- TASK TO CARRY OUT:
Please set down only the lines that run from the one containing "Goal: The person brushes" to the end of the listing below, exactly as written.

- RECORD SET:
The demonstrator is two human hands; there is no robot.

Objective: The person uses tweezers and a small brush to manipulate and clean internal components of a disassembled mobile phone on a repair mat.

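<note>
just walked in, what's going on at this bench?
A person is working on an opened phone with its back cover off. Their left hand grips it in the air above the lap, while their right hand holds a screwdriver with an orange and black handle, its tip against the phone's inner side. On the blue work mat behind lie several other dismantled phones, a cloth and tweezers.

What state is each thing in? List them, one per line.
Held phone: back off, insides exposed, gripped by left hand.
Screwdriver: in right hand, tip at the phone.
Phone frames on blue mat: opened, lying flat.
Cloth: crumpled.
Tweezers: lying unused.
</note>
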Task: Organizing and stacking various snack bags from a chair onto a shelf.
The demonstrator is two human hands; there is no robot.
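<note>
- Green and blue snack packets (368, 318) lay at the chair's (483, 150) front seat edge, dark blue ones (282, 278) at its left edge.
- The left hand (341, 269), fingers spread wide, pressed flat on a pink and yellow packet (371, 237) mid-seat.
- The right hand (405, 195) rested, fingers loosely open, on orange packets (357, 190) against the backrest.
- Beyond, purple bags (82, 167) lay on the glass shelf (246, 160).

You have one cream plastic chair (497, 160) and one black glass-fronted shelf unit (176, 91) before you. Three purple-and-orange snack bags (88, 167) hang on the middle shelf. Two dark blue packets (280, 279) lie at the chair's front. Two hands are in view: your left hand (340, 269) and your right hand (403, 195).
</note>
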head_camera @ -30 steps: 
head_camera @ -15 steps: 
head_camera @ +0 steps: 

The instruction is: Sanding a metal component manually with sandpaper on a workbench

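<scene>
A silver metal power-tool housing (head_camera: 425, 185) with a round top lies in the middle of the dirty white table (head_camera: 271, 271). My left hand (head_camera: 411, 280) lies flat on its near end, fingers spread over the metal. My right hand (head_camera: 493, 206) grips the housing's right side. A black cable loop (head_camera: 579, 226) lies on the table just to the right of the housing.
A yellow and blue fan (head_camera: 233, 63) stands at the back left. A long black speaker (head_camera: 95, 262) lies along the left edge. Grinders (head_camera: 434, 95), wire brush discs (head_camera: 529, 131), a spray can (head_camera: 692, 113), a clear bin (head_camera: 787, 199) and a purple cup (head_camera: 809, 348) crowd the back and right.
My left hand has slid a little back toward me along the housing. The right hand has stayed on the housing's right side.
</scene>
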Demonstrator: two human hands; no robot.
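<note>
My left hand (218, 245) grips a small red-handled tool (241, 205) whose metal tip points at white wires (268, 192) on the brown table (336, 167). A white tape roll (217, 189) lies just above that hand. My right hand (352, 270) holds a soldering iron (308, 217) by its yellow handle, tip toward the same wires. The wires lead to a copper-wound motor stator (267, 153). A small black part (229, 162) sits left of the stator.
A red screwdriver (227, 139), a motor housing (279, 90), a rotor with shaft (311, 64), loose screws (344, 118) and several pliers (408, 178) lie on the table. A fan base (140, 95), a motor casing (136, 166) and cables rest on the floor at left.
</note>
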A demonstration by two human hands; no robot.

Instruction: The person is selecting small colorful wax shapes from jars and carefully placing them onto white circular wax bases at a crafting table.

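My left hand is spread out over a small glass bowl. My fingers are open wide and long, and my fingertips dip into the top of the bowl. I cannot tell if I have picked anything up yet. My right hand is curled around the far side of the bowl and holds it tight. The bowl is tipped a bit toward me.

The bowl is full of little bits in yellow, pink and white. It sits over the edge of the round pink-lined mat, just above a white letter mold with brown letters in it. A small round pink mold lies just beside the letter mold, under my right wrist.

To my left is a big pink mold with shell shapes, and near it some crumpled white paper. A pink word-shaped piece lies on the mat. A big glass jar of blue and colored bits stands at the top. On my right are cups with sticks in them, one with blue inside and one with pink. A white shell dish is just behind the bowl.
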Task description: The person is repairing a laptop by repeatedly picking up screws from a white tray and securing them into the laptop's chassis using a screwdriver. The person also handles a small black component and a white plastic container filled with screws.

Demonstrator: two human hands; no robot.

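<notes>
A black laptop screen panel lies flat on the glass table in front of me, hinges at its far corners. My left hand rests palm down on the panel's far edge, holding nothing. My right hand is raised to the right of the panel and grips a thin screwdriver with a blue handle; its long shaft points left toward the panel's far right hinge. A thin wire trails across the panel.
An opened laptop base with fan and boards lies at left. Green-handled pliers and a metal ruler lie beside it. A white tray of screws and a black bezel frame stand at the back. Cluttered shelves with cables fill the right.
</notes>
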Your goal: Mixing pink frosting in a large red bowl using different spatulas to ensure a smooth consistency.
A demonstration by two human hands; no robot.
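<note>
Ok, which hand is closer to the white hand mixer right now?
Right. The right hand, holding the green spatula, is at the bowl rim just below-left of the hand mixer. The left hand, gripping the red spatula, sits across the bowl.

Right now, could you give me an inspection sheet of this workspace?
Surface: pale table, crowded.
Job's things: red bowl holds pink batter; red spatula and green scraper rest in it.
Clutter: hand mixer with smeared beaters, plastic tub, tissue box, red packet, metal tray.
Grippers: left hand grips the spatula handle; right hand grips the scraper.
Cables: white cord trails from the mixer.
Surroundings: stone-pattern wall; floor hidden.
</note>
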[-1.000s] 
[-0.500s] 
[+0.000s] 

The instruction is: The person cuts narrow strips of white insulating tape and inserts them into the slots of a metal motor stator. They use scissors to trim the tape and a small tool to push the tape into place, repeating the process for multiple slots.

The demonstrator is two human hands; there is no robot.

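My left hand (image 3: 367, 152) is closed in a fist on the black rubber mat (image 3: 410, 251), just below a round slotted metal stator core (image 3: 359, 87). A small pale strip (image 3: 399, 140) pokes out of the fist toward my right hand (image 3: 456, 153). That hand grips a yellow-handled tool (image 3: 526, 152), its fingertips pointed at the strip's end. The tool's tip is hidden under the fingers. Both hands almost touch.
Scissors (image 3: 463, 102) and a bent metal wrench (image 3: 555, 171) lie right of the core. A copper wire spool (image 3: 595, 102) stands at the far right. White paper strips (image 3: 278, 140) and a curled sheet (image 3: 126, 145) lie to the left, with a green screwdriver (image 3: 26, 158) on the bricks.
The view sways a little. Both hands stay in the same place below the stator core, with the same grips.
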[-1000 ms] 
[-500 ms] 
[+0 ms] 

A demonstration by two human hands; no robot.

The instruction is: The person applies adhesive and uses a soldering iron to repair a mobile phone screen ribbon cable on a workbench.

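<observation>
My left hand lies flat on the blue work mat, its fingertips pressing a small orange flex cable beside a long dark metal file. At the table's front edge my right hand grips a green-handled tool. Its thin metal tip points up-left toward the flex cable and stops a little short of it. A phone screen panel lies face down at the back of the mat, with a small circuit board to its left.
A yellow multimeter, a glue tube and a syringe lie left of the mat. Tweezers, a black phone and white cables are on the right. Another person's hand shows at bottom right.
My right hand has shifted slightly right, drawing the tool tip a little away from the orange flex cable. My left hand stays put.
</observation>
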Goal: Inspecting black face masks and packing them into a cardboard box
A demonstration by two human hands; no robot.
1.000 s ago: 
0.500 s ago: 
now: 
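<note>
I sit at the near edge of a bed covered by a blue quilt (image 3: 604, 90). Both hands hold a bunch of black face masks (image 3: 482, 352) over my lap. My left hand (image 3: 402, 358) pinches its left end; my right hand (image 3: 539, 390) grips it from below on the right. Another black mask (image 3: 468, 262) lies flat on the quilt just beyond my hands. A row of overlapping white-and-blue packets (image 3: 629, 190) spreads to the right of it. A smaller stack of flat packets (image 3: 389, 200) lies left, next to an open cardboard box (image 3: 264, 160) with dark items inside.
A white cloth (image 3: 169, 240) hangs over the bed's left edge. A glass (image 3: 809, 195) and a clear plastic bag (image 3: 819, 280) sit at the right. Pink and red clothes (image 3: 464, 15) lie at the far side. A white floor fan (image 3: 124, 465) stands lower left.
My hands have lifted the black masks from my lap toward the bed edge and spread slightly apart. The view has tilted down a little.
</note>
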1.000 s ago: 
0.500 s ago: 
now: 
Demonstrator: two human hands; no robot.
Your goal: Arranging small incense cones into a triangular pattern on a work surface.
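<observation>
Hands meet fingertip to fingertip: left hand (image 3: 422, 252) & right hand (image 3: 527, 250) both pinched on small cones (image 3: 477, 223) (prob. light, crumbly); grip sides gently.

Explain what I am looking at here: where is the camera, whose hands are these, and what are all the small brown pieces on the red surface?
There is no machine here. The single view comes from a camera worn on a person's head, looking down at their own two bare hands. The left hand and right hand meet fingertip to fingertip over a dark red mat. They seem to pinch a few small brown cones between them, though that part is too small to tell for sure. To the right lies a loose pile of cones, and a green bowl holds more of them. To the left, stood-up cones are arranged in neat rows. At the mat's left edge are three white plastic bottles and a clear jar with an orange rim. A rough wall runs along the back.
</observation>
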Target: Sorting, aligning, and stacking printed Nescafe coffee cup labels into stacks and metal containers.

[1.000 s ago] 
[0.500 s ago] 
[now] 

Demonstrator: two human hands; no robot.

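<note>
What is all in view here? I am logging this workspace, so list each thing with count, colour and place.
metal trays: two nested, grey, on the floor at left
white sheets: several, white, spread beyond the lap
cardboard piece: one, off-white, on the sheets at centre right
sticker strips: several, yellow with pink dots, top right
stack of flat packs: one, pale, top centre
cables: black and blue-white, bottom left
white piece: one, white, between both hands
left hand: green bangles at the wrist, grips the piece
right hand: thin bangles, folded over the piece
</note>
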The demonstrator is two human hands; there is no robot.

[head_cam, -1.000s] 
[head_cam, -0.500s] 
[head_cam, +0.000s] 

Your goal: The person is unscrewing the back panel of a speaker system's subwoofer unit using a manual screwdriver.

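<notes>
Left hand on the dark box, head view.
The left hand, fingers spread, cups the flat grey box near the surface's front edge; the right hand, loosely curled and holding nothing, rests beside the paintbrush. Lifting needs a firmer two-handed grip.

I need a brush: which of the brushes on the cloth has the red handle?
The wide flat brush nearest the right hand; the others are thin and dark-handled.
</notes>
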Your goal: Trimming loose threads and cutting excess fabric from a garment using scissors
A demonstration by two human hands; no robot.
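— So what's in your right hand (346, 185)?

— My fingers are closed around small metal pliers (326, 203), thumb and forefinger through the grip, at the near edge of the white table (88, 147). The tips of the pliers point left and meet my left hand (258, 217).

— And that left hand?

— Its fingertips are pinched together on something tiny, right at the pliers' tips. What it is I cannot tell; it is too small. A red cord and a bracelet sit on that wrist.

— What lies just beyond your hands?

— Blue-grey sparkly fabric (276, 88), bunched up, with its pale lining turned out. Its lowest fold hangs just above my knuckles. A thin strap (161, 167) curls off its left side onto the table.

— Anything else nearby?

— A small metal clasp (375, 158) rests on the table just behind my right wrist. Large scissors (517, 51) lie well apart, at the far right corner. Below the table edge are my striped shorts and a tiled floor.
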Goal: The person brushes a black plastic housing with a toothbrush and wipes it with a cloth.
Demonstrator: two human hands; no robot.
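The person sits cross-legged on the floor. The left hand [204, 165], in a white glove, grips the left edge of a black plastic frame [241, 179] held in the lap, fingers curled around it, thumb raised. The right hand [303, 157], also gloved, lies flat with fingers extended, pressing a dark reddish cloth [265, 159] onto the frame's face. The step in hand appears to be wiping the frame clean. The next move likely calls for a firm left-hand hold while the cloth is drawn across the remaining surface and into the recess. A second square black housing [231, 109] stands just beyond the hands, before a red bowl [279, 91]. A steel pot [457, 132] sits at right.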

- ANSWER TO THE EXERCISE:
Goal: The person brushes a black plastic housing with a toothbrush and wipes it with a cloth.
Demonstrator: two human hands; no robot.
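The person sits cross-legged on the floor. The left hand [204, 165], in a white glove, grips the left edge of a black plastic frame [241, 179] held in the lap, fingers curled around it, thumb raised. The right hand [303, 157], also gloved, lies flat with fingers extended, pressing a dark reddish cloth [265, 159] onto the frame's face. The step in hand appears to be wiping the frame clean. The next move likely calls for a firm left-hand hold while the cloth is drawn across the remaining surface and into the recess. A second square black housing [231, 109] stands just beyond the hands, before a red bowl [279, 91]. A steel pot [457, 132] sits at right.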

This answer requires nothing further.